3 of us had 22 margaritas. Hellllllo yellow cab. Goodbye morals.
think im gonna go get a six pack before class and sit in the back of the room...
if I could go back to kindergarten and not fuck up my life, I so would.
just threw the rents a curveball by making french toast and bacon when i came home sober. good luck tellin when im high/drunk now.
how do I tell him nicely and in french that we can't have sex anymore because his huge penis will ruin me for other french men?
Okay I woke up in my room, snuggie on, had a water bottle in my hand my tv was on Disney channel and my cigarettes are gone. And I deleted every text in my phone but one that said 'you are absolutely welcome'
Pretty much gone. He was in the backseat and kept whispering that his "toes felt like pigtails"
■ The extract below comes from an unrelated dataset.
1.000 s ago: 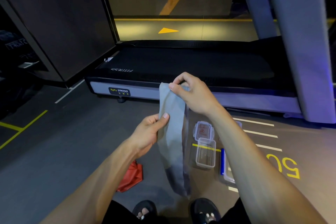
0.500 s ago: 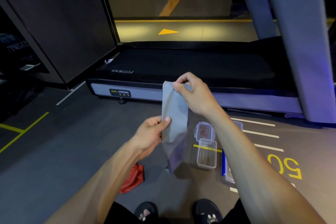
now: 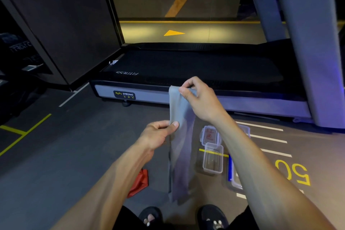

Tonight that bitch will not be with him. You will drunkingly talk him out of this wedding. It is your duty as the one with the least amount of soul. Good luck.
I mean, yeah, she was cheating on me but I've been fucking her brother. My secret relationship trumps her secret relationship.
Sounds like sex on a twister board.
An idea that is both hilarious and intriguing...
woke up to find i out made out with his roommate before hooking up with him. breakfast was awkward to say the least
She came 4 times, called me a god, then made me breakfast. I don't think she is ever going to leave
I took multi-tasking to a new level. I just ate a plate of nachos off my lap while driving to the bar. And I barely got any on me.
for future reference, singing eye of the tiger outside my door while i am having sex makes me incredibly uncomfortable
apparently not uncomfortable enough for you to stop
can we do this tomorrow? ...i accidently got high.